Santiago Zuluaga (Colombia, 27 years old) has been fascinated with nature from an early age. When he was 14 years old, he participated in the Andean Condor Project in the Los Nevados National Park in Colombia. In 2010 – already a Biology student – he discovered the first young Andean Condor born in a zone where this species was considered extinct for 60 years, on which he published his first paper.

In 2015, he founded an NGO named PAC-Colombia (acronym of Black-and-chestnut Eagle Project), became an advisor for the Red List authority for birds, was author of all raptor species in the Red Book of Threatened Species in Columbia and worked closely with government and private institutions. Currently, he is conducting a PhD project working in collaboration with the Center for Study and Conservation of Birds of Prey in Argentina (CECARA) aiming to preserve the Crowned Solitary Eagle (Buteogallus coronatus) as well as the Black-and-chestnut Eagles. The Crowned Solitary Eagle is one of the most endangered raptor species (IUCN) with a decreasing global population estimated in less than one thousand reproductive individuals.

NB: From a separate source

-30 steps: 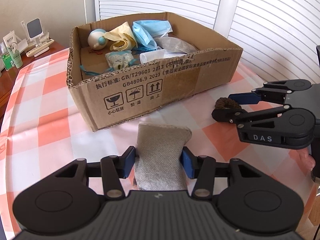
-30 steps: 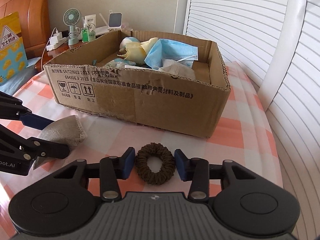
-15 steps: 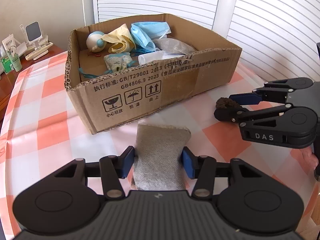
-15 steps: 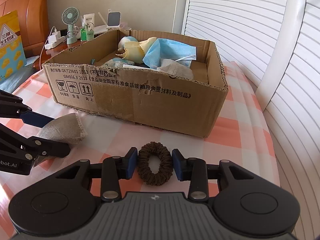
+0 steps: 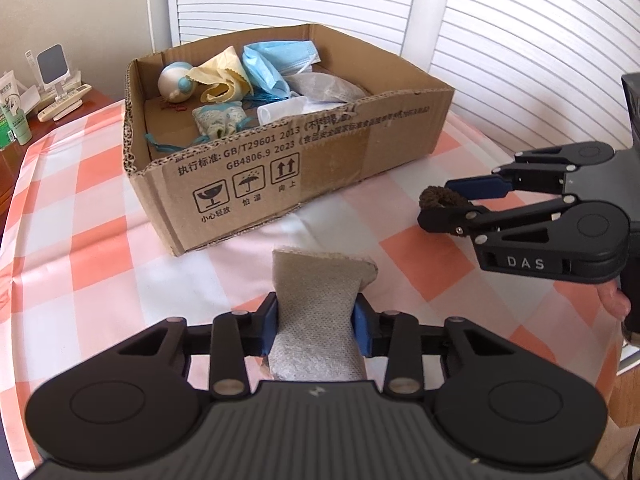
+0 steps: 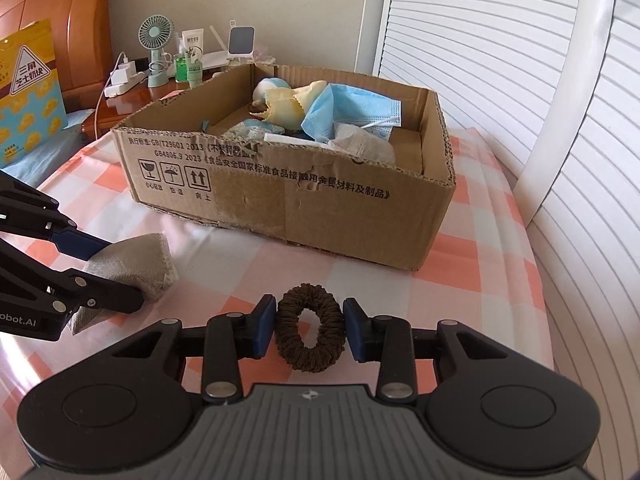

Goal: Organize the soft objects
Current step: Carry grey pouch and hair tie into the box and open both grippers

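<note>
Soft coarse-woven grey pouch [image 5: 316, 312] pinched in closing left tool [image 5: 316, 322], fuzzy brown ring scrunchie [image 6: 310, 334] squeezed by right tool [image 6: 310, 330]

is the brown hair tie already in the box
No, the brown hair tie sits between the right gripper pads, above the tablecloth, outside the cardboard box.

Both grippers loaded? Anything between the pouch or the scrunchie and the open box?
Left gripper has just been closing and pinches the grey pouch; right gripper is shut on the brown scrunchie. Only the cardboard box's near wall stands ahead; both must clear it. Inside, the blue mask and other items leave room.
</note>
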`<action>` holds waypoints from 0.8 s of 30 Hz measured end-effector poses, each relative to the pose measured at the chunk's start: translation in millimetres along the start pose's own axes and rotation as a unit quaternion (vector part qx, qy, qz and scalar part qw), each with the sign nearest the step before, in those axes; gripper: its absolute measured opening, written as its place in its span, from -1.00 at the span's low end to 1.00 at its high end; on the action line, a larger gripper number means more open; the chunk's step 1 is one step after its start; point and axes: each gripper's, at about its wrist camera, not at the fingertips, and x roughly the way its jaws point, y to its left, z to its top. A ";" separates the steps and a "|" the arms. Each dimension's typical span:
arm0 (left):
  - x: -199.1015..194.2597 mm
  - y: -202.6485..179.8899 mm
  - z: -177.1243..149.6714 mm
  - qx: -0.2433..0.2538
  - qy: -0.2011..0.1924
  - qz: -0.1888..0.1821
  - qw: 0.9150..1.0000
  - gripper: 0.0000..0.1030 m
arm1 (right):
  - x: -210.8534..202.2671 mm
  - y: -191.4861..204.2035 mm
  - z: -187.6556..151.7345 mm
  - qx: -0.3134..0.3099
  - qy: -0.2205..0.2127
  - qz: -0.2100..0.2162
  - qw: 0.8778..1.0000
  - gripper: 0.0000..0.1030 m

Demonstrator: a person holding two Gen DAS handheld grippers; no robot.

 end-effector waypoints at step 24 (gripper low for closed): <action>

Santiago will use the Future For Nature Award to produce an interactive film and set up a local network of volunteers to help him perform his research. The film will focus on negative impacts of poaching on endangered species, the role that eagles play in the ecosystems as top predators and the food habits of the species which heavily prey on snakes and vipers, both considered unpleasant by local people. The film, along with other graphical material will be distributed during educational activities at local rural schools and showed and explained to local farmers to raise awareness amongst local communities.